→ PROBLEM:
In the entries below, find the line with "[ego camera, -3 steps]" and the line with "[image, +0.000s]"; reproduce those two lines and all lines between them exactly, without pictures.

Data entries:
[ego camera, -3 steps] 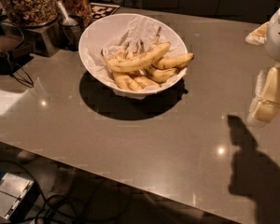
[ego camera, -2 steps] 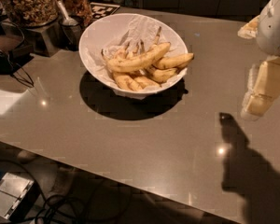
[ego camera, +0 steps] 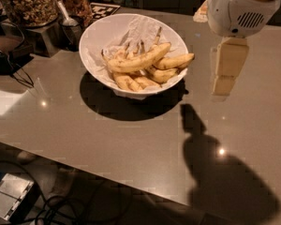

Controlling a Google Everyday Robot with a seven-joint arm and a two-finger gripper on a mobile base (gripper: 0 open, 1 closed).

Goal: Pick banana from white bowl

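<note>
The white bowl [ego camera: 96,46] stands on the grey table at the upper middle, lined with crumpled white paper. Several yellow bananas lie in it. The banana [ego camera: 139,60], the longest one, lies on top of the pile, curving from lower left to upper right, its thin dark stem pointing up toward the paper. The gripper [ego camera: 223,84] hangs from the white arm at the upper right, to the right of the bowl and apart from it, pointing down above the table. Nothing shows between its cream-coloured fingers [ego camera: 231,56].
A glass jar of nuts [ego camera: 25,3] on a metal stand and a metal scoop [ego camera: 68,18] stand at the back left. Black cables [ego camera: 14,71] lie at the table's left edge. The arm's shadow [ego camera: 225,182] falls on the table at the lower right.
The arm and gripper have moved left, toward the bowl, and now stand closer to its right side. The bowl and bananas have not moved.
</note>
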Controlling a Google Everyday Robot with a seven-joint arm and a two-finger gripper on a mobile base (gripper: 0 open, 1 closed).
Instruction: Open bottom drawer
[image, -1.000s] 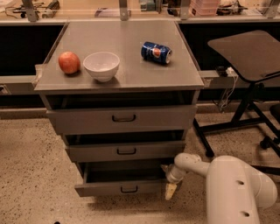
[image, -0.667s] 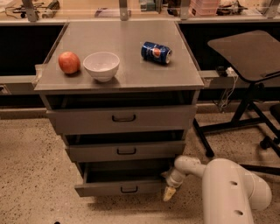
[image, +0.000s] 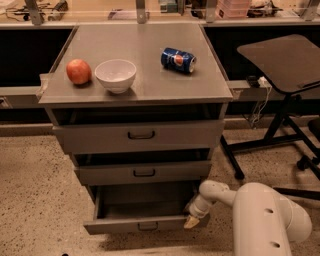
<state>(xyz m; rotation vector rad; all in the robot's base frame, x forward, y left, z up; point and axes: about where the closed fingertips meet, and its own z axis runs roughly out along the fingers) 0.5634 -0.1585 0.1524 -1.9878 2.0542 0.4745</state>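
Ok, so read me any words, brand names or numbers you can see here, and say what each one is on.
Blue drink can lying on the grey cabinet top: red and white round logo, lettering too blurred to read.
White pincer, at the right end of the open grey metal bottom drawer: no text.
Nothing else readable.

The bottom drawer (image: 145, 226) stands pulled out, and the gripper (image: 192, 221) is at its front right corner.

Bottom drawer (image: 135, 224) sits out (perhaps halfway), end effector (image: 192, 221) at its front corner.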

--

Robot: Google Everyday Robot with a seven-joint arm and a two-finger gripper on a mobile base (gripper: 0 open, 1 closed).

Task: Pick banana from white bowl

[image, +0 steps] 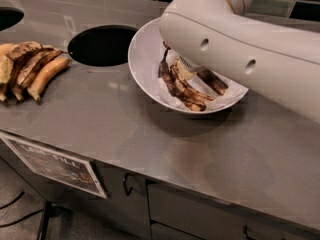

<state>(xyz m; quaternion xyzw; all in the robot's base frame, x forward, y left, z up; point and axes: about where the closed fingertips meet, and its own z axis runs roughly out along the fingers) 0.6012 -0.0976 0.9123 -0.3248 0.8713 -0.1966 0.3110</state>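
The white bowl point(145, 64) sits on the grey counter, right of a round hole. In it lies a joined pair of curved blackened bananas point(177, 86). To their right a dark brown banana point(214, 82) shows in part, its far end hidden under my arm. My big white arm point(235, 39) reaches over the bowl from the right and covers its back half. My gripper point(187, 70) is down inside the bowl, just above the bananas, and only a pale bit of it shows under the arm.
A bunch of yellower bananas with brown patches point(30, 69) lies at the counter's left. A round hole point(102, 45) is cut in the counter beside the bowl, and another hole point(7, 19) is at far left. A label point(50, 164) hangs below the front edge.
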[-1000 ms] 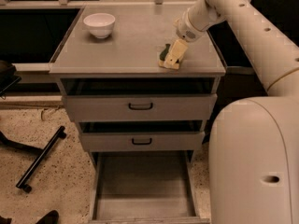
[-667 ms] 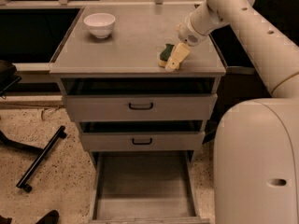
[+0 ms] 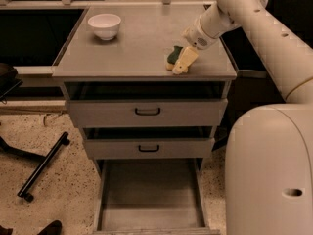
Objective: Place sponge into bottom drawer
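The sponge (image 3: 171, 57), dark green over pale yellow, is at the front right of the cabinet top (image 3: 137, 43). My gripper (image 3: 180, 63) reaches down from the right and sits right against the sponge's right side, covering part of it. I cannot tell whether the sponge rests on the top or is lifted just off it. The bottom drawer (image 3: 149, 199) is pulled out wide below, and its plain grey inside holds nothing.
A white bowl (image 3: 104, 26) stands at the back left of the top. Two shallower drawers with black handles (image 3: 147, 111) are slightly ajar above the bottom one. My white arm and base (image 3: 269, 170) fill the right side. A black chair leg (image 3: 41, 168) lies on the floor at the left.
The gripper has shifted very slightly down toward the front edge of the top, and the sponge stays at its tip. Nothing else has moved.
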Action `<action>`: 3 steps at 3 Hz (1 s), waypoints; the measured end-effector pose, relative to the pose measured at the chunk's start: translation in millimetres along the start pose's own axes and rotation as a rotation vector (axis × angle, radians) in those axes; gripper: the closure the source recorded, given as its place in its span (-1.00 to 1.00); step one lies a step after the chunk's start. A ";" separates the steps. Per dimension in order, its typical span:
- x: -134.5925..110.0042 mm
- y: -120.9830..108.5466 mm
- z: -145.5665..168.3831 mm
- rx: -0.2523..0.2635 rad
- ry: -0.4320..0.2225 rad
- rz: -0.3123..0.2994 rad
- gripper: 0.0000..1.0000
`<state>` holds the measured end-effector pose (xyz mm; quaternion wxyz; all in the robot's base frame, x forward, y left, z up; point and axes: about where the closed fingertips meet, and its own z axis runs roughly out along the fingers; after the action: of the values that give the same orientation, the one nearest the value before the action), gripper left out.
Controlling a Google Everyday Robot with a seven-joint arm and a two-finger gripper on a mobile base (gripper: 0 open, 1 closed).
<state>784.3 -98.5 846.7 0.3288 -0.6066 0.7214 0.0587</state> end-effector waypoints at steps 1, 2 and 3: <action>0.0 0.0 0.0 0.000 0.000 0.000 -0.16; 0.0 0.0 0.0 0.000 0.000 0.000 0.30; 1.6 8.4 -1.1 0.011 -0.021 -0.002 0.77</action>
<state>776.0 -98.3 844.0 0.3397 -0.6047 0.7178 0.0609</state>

→ SOLUTION TO THE PROBLEM:
[ego camera, -3 steps] 
[ego camera, -2 steps] 
[ego camera, +0 steps] 

Controlling a Google Everyday Robot with a seven-joint arm and a two-finger gripper on a mobile base (gripper: 0 open, 1 closed).

Goal: Pick banana from white bowl

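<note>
The white bowl [ego camera: 96,46] stands on the grey table at the upper middle, lined with crumpled white paper. Several yellow bananas lie in it. The banana [ego camera: 139,60], the longest one, lies on top of the pile, curving from lower left to upper right, its thin dark stem pointing up toward the paper. The gripper [ego camera: 223,84] hangs from the white arm at the upper right, to the right of the bowl and apart from it, pointing down above the table. Nothing shows between its cream-coloured fingers [ego camera: 231,56].
A glass jar of nuts [ego camera: 25,3] on a metal stand and a metal scoop [ego camera: 68,18] stand at the back left. Black cables [ego camera: 14,71] lie at the table's left edge. The arm's shadow [ego camera: 225,182] falls on the table at the lower right.
The arm and gripper have moved left, toward the bowl, and now stand closer to its right side. The bowl and bananas have not moved.
</note>
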Controlling a Google Everyday Robot with a seven-joint arm and a two-finger gripper on a mobile base (gripper: 0 open, 1 closed).
Instruction: Open bottom drawer
[image, -1.000s] 
[image, -0.667s] 
[image, +0.000s] 

This is the complete answer.